Retype the complete listing exactly as it appears.

(Material for this exercise Opens)

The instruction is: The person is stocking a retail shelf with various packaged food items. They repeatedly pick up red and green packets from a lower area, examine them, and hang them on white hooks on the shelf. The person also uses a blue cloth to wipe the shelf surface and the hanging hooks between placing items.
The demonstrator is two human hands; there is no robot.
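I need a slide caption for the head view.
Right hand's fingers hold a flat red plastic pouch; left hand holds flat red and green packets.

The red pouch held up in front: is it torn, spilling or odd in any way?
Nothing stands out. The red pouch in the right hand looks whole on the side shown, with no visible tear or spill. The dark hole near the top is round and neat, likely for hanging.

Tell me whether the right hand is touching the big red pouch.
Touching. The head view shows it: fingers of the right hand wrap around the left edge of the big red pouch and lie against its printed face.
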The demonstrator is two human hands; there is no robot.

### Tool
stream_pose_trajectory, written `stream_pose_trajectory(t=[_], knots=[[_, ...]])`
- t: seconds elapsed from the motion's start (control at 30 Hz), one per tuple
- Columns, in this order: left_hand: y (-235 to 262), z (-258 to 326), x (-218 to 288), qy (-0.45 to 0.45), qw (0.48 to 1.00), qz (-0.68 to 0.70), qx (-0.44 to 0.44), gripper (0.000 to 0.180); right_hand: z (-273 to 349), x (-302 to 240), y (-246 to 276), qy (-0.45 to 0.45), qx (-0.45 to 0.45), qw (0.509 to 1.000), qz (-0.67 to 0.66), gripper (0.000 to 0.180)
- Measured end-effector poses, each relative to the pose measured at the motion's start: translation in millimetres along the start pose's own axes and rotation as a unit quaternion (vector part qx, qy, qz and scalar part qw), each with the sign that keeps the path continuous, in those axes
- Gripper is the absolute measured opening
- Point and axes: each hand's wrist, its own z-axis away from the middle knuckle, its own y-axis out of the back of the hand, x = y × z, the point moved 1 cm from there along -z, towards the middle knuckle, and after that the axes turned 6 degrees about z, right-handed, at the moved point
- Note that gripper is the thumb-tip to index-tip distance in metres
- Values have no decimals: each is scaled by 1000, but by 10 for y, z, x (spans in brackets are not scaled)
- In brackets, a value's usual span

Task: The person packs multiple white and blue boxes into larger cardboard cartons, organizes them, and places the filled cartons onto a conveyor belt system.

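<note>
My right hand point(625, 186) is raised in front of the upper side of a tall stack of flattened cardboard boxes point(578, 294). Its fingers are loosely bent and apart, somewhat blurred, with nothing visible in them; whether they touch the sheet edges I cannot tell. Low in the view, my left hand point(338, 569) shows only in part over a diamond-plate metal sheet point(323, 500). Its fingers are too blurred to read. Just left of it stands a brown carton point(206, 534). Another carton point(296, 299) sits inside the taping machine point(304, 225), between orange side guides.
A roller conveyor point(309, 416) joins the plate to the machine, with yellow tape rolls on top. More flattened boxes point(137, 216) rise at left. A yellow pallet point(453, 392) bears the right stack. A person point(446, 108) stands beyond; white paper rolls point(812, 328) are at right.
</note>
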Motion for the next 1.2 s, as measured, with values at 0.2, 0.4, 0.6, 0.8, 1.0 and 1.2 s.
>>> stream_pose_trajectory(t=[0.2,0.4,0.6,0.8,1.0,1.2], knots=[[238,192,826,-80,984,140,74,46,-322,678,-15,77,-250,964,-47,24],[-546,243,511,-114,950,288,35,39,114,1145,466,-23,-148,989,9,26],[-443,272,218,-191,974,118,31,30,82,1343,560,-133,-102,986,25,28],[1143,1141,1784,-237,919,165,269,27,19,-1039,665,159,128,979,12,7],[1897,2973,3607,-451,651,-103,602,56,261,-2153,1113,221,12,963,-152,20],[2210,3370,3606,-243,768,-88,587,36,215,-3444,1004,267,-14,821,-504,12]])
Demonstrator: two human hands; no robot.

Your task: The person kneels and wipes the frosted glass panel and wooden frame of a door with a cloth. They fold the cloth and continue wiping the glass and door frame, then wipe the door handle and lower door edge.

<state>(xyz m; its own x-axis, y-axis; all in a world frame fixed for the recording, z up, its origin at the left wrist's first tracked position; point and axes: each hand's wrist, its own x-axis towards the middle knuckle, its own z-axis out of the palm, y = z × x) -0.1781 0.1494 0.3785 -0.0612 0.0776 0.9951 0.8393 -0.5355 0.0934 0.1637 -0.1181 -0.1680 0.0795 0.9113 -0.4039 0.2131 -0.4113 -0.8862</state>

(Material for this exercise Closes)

▶ _Result of the exercise_
The instruction is: The person is stocking a retail shelf with various packaged food items. They repeatedly pick up red and green packets from a lower area, examine them, and hang them on white hooks on the shelf. The person also uses a blue cloth to wipe the shelf surface and the hanging hooks between placing items.
The demonstrator is two human hands; there is no robot.
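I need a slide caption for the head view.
Right hand's fingers hold a flat red plastic pouch; left hand holds flat red and green packets.

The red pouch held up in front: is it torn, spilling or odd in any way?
Nothing stands out. The red pouch in the right hand looks whole on the side shown, with no visible tear or spill. The dark hole near the top is round and neat, likely for hanging.

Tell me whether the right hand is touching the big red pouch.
Touching. The head view shows it: fingers of the right hand wrap around the left edge of the big red pouch and lie against its printed face.
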The demonstrator is two human hands; there is no robot.

### Tool
stream_pose_trajectory, written `stream_pose_trajectory(t=[_], knots=[[_, ...]])`
- t: seconds elapsed from the motion's start (control at 30 Hz), one per tuple
- Columns, in this order: left_hand: y (-235 to 262), z (-258 to 326), x (-218 to 288), qy (-0.45 to 0.45), qw (0.48 to 1.00), qz (-0.68 to 0.70), qx (-0.44 to 0.44), gripper (0.000 to 0.180); right_hand: z (-273 to 349), x (-302 to 240), y (-246 to 276), qy (-0.45 to 0.45), qx (-0.45 to 0.45), qw (0.509 to 1.000), qz (-0.67 to 0.66), gripper (0.000 to 0.180)
- Measured end-effector poses, each relative to the pose measured at the motion's start: translation in millimetres along the start pose's own axes and rotation as a unit quaternion (vector part qx, qy, qz and scalar part qw), each with the sign that keeps the path continuous, in those axes
- Gripper is the absolute measured opening
- Point and axes: each hand's wrist, its own z-axis away from the middle knuckle, its own y-axis out of the back of the hand, x = y × z, the point moved 1 cm from there along -z, towards the middle knuckle, and after that the axes turned 6 degrees about z, right-handed, at the moved point
- Note that gripper is the thumb-tip to index-tip distance in metres
- Values have no decimals: each is scaled by 1000, but by 10 for y, z, x (spans in brackets are not scaled)
- In brackets, a value's usual span

Task: The person packs multiple white and blue boxes into larger cardboard cartons, organizes them, and places the filled cartons onto a conveyor belt system.

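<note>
My right hand point(625, 186) is raised in front of the upper side of a tall stack of flattened cardboard boxes point(578, 294). Its fingers are loosely bent and apart, somewhat blurred, with nothing visible in them; whether they touch the sheet edges I cannot tell. Low in the view, my left hand point(338, 569) shows only in part over a diamond-plate metal sheet point(323, 500). Its fingers are too blurred to read. Just left of it stands a brown carton point(206, 534). Another carton point(296, 299) sits inside the taping machine point(304, 225), between orange side guides.
A roller conveyor point(309, 416) joins the plate to the machine, with yellow tape rolls on top. More flattened boxes point(137, 216) rise at left. A yellow pallet point(453, 392) bears the right stack. A person point(446, 108) stands beyond; white paper rolls point(812, 328) are at right.
</note>
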Motion for the next 1.2 s, as measured, with values at 0.2, 0.4, 0.6, 0.8, 1.0 and 1.2 s.
>>> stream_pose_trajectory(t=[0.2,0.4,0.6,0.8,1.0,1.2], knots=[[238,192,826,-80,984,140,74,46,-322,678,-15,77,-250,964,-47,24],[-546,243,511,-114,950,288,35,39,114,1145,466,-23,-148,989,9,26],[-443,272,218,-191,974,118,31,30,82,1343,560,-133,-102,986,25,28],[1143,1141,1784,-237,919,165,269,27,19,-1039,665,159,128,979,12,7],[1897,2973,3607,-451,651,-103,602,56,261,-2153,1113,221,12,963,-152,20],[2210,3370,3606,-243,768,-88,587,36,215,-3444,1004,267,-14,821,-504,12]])
Demonstrator: two human hands; no robot.

Your task: The person kneels and wipes the frosted glass panel and wooden frame of a door with a cloth. They fold the cloth and continue wiping the glass and door frame, then wipe the door handle and lower door edge.

<state>(xyz m; its own x-axis, y-axis; all in a world frame fixed for the recording, z up, its origin at the left wrist's first tracked position; point and axes: each hand's wrist, its own x-axis towards the middle knuckle, its own z-axis out of the palm, y = z × x) -0.1781 0.1494 0.3785 -0.0612 0.0776 0.9951 0.8393 -0.5355 0.0934 0.1637 -0.1181 -0.1680 0.0795 0.9113 -0.4039 0.2131 -0.4113 -0.8862</state>

For this exercise, nothing more remains to be given.